* _PROMPT_: The exact lines from the start of the material below through the line holding "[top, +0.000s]" are the answer; return those, pictures excluded.

* _INFORMATION SHOWN_:
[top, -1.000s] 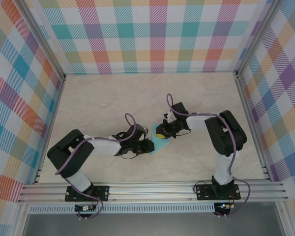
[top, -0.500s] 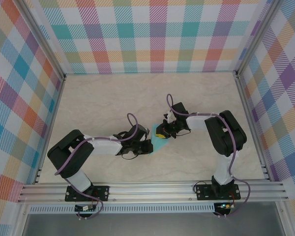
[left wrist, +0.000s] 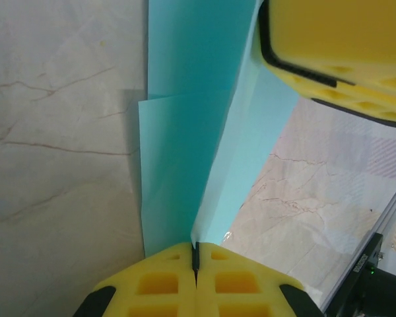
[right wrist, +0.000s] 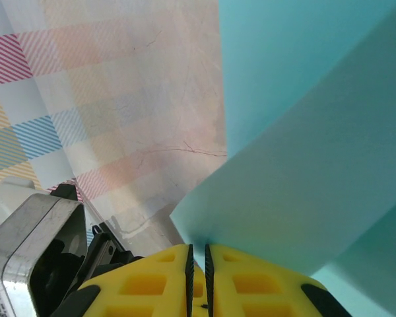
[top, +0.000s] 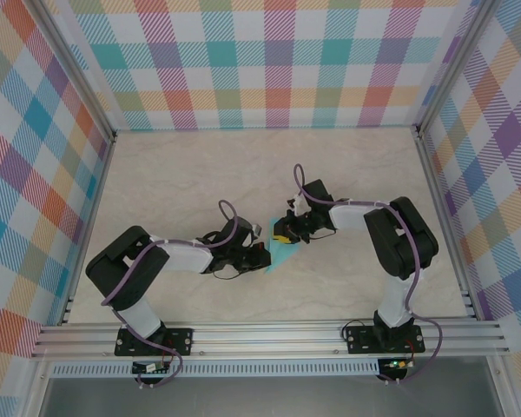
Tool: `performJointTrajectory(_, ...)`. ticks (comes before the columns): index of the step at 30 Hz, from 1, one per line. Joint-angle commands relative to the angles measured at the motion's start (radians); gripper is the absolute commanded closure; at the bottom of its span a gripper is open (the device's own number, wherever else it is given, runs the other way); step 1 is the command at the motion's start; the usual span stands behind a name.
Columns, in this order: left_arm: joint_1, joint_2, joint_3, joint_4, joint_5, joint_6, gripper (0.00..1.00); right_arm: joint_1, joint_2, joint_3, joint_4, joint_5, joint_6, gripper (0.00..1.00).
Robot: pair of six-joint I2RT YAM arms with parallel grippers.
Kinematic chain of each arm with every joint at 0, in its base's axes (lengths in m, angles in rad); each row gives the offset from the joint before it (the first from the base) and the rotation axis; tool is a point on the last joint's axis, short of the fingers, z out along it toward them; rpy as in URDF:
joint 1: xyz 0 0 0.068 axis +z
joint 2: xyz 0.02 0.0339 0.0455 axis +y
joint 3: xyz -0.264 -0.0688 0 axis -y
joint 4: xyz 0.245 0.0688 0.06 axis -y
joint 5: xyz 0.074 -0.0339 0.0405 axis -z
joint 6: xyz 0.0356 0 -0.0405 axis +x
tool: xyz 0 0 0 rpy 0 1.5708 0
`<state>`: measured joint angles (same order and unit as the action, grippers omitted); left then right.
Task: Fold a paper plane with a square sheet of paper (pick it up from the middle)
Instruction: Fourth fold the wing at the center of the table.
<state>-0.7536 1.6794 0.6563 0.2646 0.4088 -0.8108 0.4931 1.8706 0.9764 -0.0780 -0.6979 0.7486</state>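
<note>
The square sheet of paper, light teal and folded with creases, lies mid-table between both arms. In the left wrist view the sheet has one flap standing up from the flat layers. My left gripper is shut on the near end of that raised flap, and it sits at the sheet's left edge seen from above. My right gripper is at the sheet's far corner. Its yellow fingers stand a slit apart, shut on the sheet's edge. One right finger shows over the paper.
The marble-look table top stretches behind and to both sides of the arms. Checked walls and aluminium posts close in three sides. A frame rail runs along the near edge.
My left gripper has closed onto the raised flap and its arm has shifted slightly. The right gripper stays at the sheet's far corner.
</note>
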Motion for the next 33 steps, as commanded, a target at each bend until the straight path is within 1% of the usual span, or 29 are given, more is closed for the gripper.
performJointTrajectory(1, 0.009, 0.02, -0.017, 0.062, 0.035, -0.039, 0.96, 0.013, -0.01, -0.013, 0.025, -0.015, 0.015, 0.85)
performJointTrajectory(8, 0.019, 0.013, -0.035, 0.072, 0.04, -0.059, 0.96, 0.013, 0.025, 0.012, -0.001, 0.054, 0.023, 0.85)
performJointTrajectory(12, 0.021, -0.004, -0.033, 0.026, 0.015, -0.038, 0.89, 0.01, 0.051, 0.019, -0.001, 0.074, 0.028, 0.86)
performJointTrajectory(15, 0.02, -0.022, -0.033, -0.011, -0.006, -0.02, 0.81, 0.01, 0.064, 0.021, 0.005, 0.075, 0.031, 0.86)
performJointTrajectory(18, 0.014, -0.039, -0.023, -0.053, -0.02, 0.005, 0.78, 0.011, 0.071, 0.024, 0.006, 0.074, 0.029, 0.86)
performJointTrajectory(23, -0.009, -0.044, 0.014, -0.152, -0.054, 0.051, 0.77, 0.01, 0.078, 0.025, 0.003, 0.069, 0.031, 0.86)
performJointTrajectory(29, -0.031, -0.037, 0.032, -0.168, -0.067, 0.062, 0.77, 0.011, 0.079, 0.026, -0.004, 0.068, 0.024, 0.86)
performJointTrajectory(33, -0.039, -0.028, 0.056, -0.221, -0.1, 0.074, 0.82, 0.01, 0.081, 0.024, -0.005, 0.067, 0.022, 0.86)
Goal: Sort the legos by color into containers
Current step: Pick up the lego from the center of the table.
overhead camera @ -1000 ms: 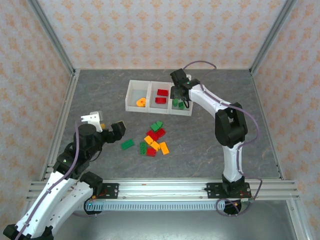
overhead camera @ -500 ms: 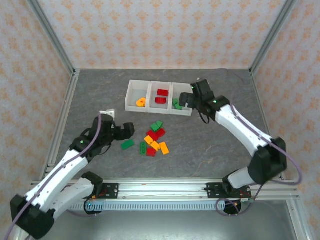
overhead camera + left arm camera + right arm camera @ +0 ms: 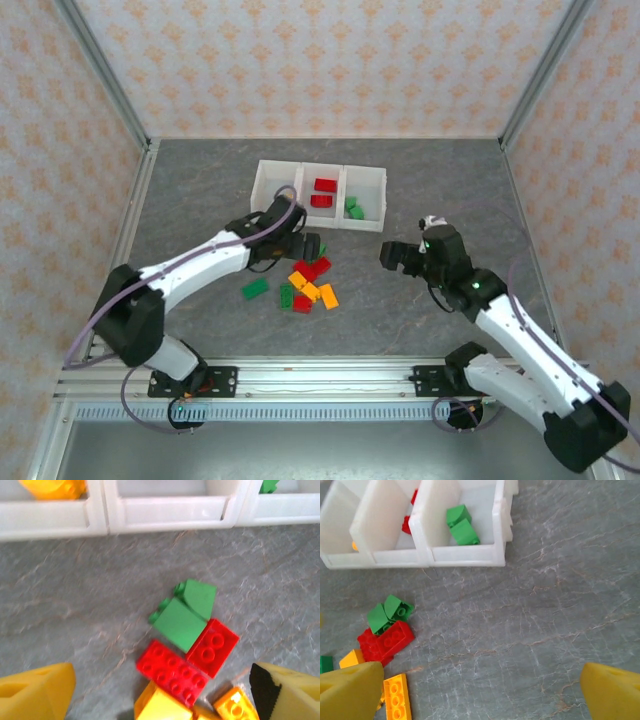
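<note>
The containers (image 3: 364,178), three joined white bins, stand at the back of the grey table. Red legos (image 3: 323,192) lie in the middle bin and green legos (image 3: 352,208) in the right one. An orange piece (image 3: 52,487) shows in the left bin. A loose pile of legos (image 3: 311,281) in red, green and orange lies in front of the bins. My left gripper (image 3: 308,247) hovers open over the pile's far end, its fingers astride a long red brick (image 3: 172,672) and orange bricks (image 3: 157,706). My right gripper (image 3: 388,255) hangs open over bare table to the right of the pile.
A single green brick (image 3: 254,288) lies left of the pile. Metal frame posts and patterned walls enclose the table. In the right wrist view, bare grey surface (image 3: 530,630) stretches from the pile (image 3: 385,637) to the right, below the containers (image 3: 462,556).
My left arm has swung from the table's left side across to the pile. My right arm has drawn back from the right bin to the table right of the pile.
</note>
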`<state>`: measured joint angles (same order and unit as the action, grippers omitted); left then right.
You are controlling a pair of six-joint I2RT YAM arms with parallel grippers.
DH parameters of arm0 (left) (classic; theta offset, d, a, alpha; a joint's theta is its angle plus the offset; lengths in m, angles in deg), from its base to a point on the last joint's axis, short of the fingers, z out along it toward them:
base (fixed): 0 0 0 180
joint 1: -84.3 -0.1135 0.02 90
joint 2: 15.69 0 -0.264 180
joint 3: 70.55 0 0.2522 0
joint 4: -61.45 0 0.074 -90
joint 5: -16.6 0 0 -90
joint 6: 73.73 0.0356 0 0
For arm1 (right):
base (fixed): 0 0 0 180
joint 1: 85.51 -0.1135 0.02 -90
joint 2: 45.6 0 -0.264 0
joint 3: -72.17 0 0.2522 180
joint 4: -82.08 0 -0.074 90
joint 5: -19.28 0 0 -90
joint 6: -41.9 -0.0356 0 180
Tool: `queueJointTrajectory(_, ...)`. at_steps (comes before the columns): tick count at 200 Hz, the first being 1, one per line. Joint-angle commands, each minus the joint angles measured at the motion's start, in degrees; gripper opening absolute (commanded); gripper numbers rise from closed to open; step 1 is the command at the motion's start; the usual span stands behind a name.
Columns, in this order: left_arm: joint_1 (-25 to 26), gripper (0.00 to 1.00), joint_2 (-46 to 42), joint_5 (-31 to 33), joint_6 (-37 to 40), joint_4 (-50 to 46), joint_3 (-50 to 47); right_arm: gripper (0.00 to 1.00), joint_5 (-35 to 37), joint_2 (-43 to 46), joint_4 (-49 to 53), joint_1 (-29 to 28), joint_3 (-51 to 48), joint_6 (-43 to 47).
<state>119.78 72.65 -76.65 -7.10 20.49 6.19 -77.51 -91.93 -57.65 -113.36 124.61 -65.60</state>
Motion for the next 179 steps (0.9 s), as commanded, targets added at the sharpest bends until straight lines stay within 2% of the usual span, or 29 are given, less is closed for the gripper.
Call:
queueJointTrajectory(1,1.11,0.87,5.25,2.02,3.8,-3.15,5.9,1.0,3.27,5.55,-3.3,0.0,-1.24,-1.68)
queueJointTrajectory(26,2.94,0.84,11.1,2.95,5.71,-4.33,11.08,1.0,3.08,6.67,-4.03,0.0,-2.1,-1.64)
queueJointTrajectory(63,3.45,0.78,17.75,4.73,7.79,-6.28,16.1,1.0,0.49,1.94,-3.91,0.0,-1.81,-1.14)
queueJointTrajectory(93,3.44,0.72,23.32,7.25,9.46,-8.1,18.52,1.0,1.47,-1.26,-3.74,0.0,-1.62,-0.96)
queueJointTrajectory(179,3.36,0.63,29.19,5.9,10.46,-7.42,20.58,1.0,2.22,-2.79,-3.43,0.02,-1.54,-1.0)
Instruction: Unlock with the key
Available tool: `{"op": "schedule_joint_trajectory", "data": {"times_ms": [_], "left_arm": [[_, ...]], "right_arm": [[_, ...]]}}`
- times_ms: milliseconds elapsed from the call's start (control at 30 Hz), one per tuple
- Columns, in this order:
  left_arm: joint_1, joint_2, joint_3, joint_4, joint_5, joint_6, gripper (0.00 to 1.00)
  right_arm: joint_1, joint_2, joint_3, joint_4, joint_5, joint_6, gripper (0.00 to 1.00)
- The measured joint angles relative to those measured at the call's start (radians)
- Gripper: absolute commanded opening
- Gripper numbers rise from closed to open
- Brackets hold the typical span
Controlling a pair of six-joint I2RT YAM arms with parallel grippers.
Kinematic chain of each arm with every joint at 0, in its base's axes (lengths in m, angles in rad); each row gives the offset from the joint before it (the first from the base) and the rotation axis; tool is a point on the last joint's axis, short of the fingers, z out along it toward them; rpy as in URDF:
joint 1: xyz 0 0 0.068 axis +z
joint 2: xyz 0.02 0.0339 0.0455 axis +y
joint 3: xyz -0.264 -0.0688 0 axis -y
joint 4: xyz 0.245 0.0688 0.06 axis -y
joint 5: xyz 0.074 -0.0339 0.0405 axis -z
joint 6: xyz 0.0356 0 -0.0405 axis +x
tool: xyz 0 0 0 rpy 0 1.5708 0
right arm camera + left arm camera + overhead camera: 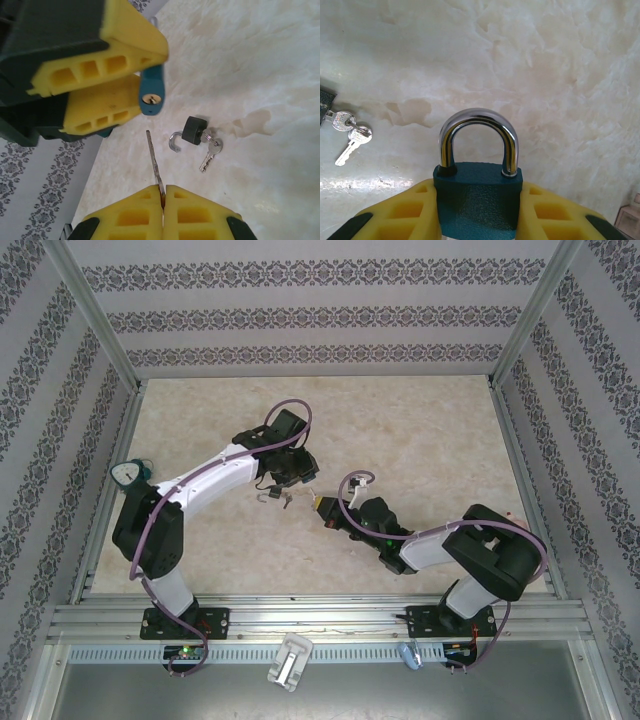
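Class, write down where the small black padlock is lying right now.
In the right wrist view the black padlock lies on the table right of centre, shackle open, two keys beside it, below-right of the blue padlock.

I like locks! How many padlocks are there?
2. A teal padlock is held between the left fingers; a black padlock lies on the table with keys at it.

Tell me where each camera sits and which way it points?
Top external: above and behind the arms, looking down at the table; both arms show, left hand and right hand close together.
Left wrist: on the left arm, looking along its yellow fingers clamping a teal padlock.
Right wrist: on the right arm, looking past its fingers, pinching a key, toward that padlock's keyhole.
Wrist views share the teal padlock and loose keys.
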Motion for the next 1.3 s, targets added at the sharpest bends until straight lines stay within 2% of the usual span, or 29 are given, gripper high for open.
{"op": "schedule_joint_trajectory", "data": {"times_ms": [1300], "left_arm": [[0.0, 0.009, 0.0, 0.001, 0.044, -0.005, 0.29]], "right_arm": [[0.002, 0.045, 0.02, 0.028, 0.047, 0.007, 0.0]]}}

* _TASK RESPONSE_:
[top, -1.000s] 
[top, -0.500s] 
[left wrist, +0.000s] 
[right wrist, +0.000s] 
[top, +0.000s] 

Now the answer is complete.